Best Machine Learning Development Services Companies

InData Labs vs N-iX: full comparison for 2026

Last updated: July 2026

Quick verdict

InData Labs (4.8/5) edges ahead of N-iX (3.9/5) overall. InData Labs is the better choice for mid-market companies needing custom production-grade ML systems with verified delivery track record and ongoing support. N-iX is the stronger option for enterprises with complex data infrastructure needing MLOps expertise and named client evidence at Fortune 500 scale. The right choice depends on your project size, budget, and required tech stack.

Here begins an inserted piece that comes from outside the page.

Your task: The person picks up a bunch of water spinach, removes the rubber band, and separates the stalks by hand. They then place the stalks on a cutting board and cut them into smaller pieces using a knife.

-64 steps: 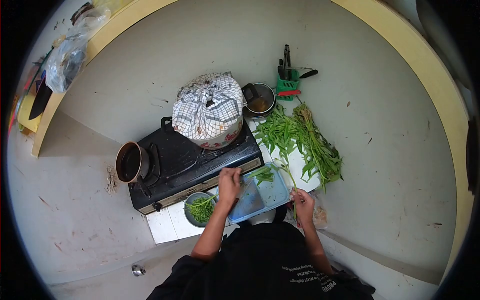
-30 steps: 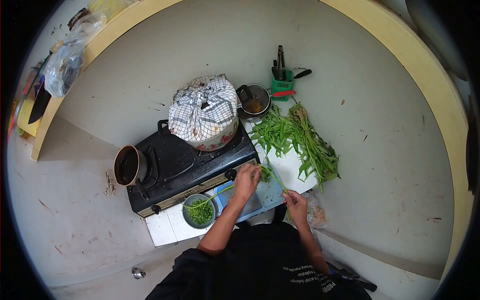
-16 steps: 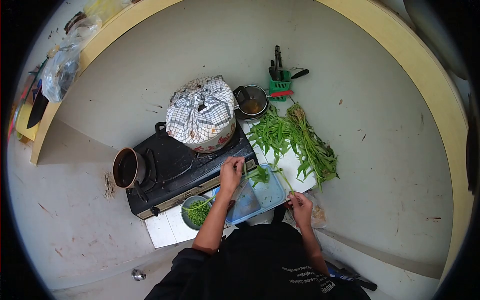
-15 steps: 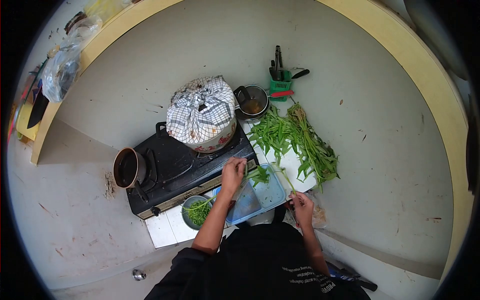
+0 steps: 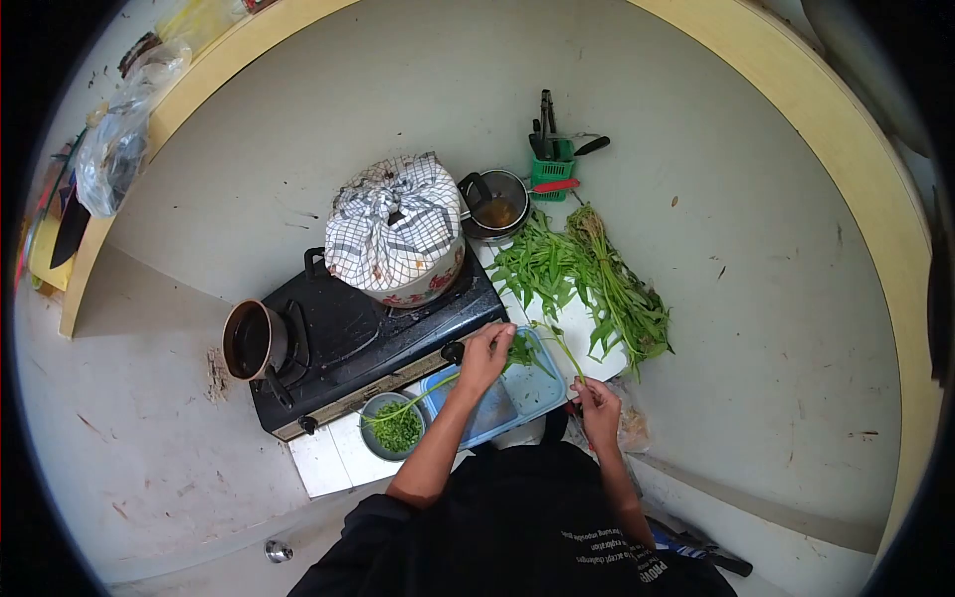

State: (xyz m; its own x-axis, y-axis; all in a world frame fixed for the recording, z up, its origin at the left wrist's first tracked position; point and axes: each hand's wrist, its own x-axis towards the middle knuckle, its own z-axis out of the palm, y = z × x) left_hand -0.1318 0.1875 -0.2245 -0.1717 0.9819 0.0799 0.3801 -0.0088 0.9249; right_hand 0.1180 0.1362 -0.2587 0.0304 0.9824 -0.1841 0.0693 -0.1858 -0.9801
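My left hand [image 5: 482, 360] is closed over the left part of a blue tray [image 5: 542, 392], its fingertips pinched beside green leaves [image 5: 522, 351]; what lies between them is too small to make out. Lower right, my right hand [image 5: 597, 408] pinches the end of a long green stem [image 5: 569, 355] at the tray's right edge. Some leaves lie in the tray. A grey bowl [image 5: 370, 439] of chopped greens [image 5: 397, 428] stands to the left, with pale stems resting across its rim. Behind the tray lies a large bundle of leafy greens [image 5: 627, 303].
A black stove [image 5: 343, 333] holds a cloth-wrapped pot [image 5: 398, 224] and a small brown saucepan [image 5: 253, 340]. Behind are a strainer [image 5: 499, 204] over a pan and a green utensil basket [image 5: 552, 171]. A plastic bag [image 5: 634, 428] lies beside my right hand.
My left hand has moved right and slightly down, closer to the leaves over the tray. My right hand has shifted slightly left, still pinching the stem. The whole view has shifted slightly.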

InData Labs vs N-iX: head-to-head summary

Criterion InData Labs N-iX
Founded 2014 2002
HQ Nicosia, Cyprus Lviv, Ukraine / Stockholm, Sweden
Team size 100–200 2,000–3,000
Rating 4.8 / 5 3.9 / 5
Best for Mid-market companies needing custom production-grade ML systems with verified delivery track record and ongoing support Enterprises with complex data infrastructure needing MLOps expertise and named client evidence at Fortune 500 scale
Pricing model Fixed project, T&M, retainer Dedicated team, T&M, fixed project
Min. engagement $25K $100K
Primary tech stack Python, TensorFlow, PyTorch Python, Kubeflow, MLflow
Industries served FinTech, Healthcare, SaaS, Retail, Logistics, E-commerce Manufacturing, Logistics, SaaS, Healthcare, Fintech

InData Labs vs N-iX: overview

InData Labs

InData Labs is a specialist AI and data science consultancy founded in 2014, headquartered in Nicosia, Cyprus with offices in Lithuania and the United States. The firm builds production-grade machine learning systems across predictive analytics, computer vision, NLP, and recommendation engine use cases. With a 4.9/5 rating on Clutch across 18 verified reviews, InData Labs has established a reputation for delivery accountability and post-launch iteration support. The team of 100–200 data scientists and ML engineers focuses exclusively on AI and data science, with no legacy software development distraction.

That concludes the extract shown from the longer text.